Problem to work on: Please repeat, from the entries that follow, the lines from the one containing "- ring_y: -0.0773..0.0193" through the one containing "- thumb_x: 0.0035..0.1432" exactly, adding nothing.
= = = = =
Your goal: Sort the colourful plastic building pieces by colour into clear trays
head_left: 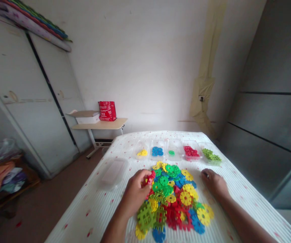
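Note:
A heap of plastic building pieces lies in front of me: yellow flower discs [185, 198], green flower discs [163, 180], blue flower discs [197, 222], red square pieces [172, 216] and olive-green lattice squares [146, 216]. At the heap's left side, my left hand [135, 189] is closed on a red plastic building piece [151, 177] between thumb and fingers. My right hand [214, 183] rests on the table to the right of the heap, apart from it. Its fingers are curled in, and whatever they may hold is hidden.
Clear trays stand in a row behind the heap, with yellow [142, 153], blue [157, 151], green [171, 153], red [191, 151] and olive-green pieces [211, 155]. A clear plastic lid [113, 172] lies left. Beyond is a side table [110, 124] with a red bag [107, 111].

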`<state>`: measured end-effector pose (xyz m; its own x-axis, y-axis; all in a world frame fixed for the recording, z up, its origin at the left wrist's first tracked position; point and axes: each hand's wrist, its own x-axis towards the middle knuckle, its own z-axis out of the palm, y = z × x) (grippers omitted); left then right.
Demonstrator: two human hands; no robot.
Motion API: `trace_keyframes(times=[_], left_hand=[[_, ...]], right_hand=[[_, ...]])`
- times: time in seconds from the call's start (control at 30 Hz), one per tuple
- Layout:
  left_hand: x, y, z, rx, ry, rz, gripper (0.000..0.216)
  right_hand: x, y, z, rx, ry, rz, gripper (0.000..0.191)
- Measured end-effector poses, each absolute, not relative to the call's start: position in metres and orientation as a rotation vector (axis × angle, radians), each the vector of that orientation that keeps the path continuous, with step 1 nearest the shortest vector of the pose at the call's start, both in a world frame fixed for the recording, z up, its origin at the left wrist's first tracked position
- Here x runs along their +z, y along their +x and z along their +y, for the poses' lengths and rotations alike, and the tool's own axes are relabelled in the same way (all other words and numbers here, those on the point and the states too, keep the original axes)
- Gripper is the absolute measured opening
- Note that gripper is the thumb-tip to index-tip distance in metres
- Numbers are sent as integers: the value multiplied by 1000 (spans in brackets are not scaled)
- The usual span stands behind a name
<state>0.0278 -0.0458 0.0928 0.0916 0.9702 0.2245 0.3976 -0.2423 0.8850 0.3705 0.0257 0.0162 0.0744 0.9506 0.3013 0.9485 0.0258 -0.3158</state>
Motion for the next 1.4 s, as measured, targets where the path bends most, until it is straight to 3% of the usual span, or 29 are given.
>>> trace_keyframes(times=[0.17, 0.33, 1.2, 1.4], left_hand=[[89, 62, -25, 1291, 1329, 1001, 24], [63, 87, -8, 1415, 1137, 1019, 24], [40, 93, -15, 1492, 1249, 1133, 20], [40, 94, -15, 1486, 1174, 1079, 20]], right_hand=[[17, 370, 26, 21, -1895, -1859, 27], [18, 370, 25, 14, -1907, -1872, 27], [16, 370, 26, -25, -1903, -1879, 25], [36, 339, 11, 78, -1594, -1857, 27]])
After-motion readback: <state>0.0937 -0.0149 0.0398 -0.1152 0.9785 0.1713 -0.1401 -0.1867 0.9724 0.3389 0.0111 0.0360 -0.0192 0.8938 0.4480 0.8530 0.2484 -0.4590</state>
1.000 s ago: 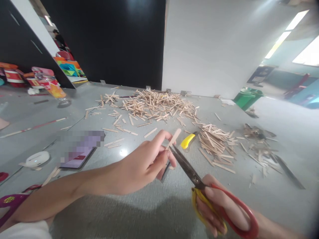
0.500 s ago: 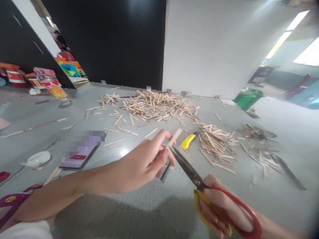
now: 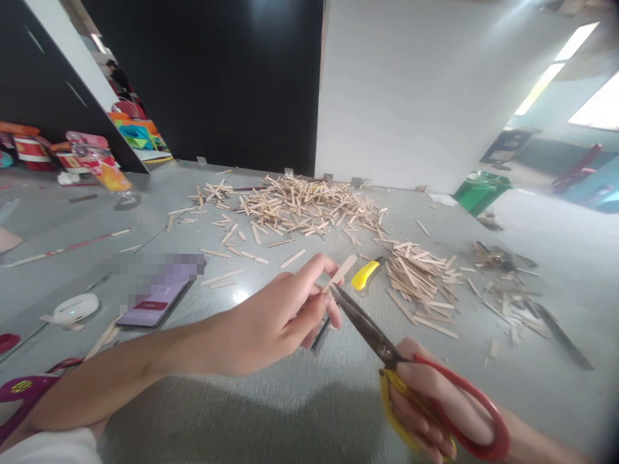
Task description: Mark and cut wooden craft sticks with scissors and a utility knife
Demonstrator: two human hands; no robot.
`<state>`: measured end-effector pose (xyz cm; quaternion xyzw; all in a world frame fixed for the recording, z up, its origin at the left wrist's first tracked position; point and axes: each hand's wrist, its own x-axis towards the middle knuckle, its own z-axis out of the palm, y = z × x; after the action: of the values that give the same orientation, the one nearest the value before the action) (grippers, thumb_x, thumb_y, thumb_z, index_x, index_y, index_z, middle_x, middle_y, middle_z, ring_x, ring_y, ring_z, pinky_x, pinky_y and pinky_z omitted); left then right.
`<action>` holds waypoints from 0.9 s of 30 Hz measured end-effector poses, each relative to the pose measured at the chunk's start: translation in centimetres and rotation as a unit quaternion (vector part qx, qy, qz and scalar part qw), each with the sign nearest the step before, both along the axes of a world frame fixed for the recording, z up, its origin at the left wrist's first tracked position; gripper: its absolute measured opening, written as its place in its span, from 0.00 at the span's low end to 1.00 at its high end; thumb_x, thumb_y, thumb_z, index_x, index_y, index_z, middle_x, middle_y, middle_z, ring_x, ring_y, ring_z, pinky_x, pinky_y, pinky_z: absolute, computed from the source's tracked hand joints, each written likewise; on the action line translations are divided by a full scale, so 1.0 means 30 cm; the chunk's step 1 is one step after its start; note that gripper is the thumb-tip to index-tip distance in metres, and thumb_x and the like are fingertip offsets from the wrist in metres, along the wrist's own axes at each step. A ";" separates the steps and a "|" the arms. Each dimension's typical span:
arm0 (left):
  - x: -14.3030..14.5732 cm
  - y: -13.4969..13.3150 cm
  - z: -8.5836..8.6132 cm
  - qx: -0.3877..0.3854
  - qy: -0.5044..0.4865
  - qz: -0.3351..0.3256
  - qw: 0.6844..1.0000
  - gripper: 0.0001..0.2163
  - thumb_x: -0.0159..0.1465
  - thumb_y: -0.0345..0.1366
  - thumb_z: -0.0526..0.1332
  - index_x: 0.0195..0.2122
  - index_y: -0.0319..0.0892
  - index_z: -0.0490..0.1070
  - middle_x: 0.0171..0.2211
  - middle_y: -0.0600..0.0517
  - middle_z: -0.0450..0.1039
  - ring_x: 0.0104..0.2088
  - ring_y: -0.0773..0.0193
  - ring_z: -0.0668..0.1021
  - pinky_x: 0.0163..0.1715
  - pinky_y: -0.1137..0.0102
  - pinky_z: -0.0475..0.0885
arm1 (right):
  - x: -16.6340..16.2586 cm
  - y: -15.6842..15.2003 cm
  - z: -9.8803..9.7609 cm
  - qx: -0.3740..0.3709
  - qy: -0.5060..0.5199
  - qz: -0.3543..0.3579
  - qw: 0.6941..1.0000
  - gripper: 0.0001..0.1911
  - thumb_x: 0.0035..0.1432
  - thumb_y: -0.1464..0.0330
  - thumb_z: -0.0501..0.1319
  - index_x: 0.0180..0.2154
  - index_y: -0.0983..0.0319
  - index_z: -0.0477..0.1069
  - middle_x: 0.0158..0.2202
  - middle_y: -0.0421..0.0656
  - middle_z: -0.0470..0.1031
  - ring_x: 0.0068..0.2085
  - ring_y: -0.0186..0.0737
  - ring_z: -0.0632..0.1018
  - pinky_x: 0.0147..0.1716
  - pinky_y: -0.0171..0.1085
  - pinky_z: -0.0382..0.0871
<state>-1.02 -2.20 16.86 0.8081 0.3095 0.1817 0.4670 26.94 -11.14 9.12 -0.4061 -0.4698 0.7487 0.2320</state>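
My left hand [image 3: 285, 316] pinches a flat wooden craft stick [image 3: 344, 269] between thumb and fingers, its rounded end pointing up and to the right. A pair of scissors [image 3: 370, 327] with one red and one yellow handle is gripped in my right hand [image 3: 425, 393]. The blade tips are at the stick, close to my left fingertips; whether they touch it I cannot tell. Below my left fingers shows a dark, narrow object [image 3: 320, 335], partly hidden. Just beyond my hands lies a yellow-handled utility knife [image 3: 366, 275].
A large heap of wooden sticks [image 3: 309, 203] spreads at the back, with a smaller pile [image 3: 418, 274] to the right. At left lie a phone [image 3: 164, 293] and a white earbud case [image 3: 76, 309]; a plastic bottle [image 3: 106, 171] stands behind. A long blade [image 3: 563, 335] and scraps lie far right.
The craft stick has tipped slightly to the right in my left hand. My right hand and the scissors have shifted a little to the right.
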 end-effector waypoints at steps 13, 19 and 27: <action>-0.002 0.003 -0.004 0.020 0.014 -0.005 1.000 0.09 0.85 0.45 0.47 0.59 0.49 0.59 0.36 0.53 0.82 0.29 0.65 0.79 0.32 0.71 0.73 | 0.005 0.014 0.025 -0.006 -0.042 -0.004 0.999 0.35 0.66 0.40 0.58 0.17 0.57 0.63 0.12 0.34 0.58 0.11 0.28 0.60 0.08 0.30 0.46; -0.008 0.000 -0.003 0.045 0.014 0.010 0.999 0.08 0.84 0.43 0.49 0.57 0.48 0.60 0.33 0.54 0.81 0.32 0.63 0.81 0.32 0.70 0.71 | 0.003 0.021 0.048 0.006 -0.061 0.003 0.998 0.35 0.65 0.39 0.59 0.17 0.56 0.61 0.12 0.33 0.58 0.11 0.27 0.58 0.08 0.29 0.47; 0.001 0.013 -0.007 0.058 0.026 0.019 0.998 0.09 0.83 0.41 0.49 0.59 0.47 0.62 0.38 0.52 0.84 0.30 0.64 0.79 0.32 0.69 0.70 | -0.005 0.020 0.012 0.032 -0.007 -0.018 0.999 0.36 0.72 0.44 0.58 0.17 0.55 0.60 0.11 0.32 0.56 0.10 0.26 0.56 0.09 0.30 0.46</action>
<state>-1.00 -1.83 16.65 0.8322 0.3258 0.1869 0.4080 26.80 -10.54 9.47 -0.4121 -0.4876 0.7263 0.2548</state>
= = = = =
Response:
  - ring_y: -0.0773..0.0193
  - ring_z: -0.0668..0.1021
  - pinky_x: 0.0163..0.1715
  - pinky_y: -0.1137..0.0102
  - pinky_z: -0.0475..0.0885
arm1 (right):
  - x: -16.6340..16.2586 cm
  - y: -15.6842..15.2003 cm
  - z: -9.8803..9.7609 cm
  - qx: -0.3740..0.3709
  - qy: -0.5060..0.5199
  - qz: -0.3543..0.3579
  - qw: 0.6941..1.0000
  - gripper: 0.0001..0.1911
  - thumb_x: 0.0035..0.1432

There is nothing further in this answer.